🤖 AI Summary
Conventional evaluation of learned video compression via direct averaging of rate-distortion (RD) curves across test sequences introduces systematic bias—outlier sequences disproportionately influence the mean curve, obscuring true codec performance on the majority of sequences.
Method: The authors systematically analyze this issue through analytical modeling, empirical validation on the UVG dataset, and comparative BD-rate analysis.
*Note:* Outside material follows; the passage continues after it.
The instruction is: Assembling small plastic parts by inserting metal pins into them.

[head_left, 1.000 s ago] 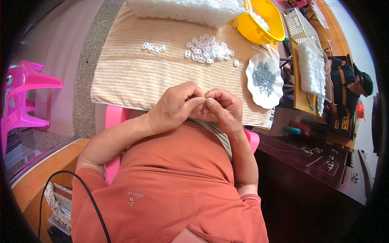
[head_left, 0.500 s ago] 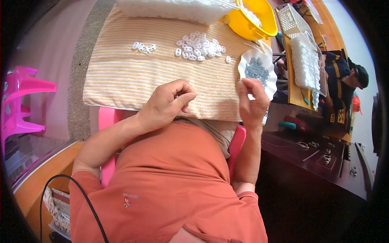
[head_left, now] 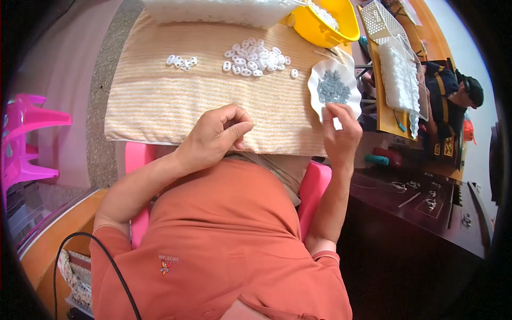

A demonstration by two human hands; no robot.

Contribution/Results: They demonstrate that rankings derived from averaged RD curves frequently contradict those obtained from per-sequence metric averaging (e.g., PSNR or MS-SSIM), revealing fundamental inconsistencies in current practice. The paper advocates a return to the traditional video coding standard: per-sequence RD analysis followed by arithmetic averaging of distortion metrics at fixed bitrates (or BD-rate). Empirical results confirm this approach yields more robust, consistent, and statistically reliable performance assessments. This work establishes both theoretical justification and practical guidelines for redefining evaluation paradigms in learned video compression.
📝 Abstract
This paper aims to demonstrate how the prevalent practice in the learned video compression community of averaging rate-distortion (RD) curves across a test video set can lead to misleading conclusions in evaluating codec performance. Through analytical analysis of a simple case and experimental results with two recent learned video codecs, we show how averaged RD curves can mislead comparative evaluation of different codecs, particularly when videos in a dataset have varying characteristics and operating ranges. We illustrate how a single video with distinct RD characteristics from the rest of the test set can disproportionately influence the average RD curve, potentially overshadowing a codec's superior performance across most individual sequences. Using two recent learned video codecs on the UVG dataset as a case study, we demonstrate computing performance metrics, such as the BD rate, from the average RD curve suggests conclusions that contradict those reached from calculating the average of per-sequence metrics. Hence, we argue that the learned video compression community should also report per-sequence RD curves and performance metrics for a test set should be computed from the average of per-sequence metrics, similar to the established practice in traditional video coding, to ensure fair and accurate codec comparisons.